Exercise directions: What do the lines say, reproduced word for word, from the first of the entries below through the line bearing "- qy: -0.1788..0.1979"?

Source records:
□ □ □ □

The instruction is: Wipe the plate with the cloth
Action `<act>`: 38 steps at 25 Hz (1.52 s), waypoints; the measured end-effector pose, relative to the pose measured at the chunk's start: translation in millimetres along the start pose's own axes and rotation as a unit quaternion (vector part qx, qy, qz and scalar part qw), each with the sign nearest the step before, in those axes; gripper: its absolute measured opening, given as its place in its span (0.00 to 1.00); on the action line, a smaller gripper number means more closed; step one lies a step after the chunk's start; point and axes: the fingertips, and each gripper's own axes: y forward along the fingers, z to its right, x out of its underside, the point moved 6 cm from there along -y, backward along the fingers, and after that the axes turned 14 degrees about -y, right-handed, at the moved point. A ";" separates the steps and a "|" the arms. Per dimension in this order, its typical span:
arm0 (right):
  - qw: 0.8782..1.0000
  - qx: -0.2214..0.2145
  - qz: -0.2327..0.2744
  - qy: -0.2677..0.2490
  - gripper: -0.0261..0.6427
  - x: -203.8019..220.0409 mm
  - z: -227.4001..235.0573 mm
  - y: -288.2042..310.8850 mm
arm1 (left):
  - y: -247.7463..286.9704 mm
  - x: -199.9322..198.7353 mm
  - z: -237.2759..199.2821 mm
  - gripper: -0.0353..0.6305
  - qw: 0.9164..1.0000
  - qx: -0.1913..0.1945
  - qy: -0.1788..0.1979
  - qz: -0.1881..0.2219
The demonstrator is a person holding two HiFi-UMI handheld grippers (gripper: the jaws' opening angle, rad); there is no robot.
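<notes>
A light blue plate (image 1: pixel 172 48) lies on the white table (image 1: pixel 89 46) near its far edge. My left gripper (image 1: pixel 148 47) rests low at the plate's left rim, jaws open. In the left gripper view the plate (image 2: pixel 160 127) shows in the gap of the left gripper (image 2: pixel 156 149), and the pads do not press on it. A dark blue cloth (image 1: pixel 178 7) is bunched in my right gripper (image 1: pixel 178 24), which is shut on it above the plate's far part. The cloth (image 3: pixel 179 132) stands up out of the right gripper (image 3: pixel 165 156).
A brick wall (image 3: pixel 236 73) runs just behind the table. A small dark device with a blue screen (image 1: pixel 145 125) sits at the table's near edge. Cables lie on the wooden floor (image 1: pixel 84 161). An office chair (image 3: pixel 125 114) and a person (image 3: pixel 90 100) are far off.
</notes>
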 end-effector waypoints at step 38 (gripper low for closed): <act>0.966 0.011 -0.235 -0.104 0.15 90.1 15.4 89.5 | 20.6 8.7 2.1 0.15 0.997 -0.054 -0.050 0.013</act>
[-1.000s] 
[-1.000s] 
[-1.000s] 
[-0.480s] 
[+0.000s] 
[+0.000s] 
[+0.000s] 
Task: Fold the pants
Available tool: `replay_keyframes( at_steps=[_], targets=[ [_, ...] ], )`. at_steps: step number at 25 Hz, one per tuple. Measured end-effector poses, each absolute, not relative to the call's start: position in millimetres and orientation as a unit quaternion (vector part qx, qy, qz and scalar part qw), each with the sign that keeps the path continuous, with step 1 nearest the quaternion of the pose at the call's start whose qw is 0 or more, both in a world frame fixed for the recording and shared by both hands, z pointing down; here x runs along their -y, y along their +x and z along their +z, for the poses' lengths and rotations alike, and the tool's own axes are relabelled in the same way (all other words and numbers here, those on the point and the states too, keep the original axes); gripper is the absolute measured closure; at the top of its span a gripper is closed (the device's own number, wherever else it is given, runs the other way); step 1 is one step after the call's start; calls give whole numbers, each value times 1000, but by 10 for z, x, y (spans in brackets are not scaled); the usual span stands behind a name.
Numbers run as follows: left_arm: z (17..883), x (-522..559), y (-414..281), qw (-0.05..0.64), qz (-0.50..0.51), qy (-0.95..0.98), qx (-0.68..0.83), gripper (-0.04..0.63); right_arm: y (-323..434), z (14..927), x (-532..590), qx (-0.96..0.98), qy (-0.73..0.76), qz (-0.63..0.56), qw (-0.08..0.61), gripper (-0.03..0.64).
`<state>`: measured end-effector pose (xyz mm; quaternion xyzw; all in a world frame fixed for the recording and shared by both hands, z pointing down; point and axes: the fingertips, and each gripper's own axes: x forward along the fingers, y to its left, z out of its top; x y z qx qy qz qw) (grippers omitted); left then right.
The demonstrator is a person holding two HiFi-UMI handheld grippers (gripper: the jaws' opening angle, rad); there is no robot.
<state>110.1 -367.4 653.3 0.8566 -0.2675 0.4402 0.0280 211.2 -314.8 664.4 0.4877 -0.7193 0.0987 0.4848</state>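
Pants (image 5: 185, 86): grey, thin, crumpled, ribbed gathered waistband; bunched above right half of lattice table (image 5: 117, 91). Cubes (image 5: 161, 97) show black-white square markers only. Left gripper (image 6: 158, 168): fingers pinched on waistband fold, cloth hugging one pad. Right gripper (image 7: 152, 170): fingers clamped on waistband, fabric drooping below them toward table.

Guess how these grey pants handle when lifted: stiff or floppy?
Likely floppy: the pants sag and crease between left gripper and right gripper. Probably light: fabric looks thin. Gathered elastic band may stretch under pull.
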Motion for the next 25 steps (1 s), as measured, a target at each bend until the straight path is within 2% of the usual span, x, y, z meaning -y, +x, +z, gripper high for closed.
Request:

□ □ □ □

Finished exercise:
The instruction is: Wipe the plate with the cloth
Action `<act>`: 38 steps at 25 Hz (1.52 s), waypoints; the measured end-effector pose, relative to the pose measured at the chunk's start: translation in millimetres along the start pose's own axes and rotation as a unit quaternion (vector part qx, qy, qz and scalar part qw), each with the sign nearest the step before, in those axes; gripper: its absolute measured opening, given as its place in its span (0.00 to 1.00); on the action line, a smaller gripper number means more closed; step one lies a step after the chunk's start; point and axes: the fingertips, and each gripper's own axes: y forward along the fingers, z to its right, x out of its underside, the point moved 6 cm from there along -y, backward along the fingers, and after that the axes turned 14 degrees about -y, right-handed, at the moved point. A ";" separates the steps and a "|" the arms. Per dimension in this order, its typical span:
arm0 (right):
  - qw: 0.8782..1.0000
  - qx: -0.2214..0.2145
  - qz: -0.2327..0.2744
  - qy: -0.2677..0.2490
  - gripper: -0.0261..0.6427
  - x: -203.8019..220.0409 mm
  - z: -227.4001..235.0573 mm
  - y: -288.2042..310.8850 mm
arm1 (left):
  - y: -247.7463..286.9704 mm
  - x: -199.9322..198.7353 mm
  - z: -237.2759..199.2821 mm
  - gripper: -0.0353..0.6305
  - qw: 0.9164..1.0000
  - qx: -0.1913..0.1945
  - qy: -0.1788..0.1979

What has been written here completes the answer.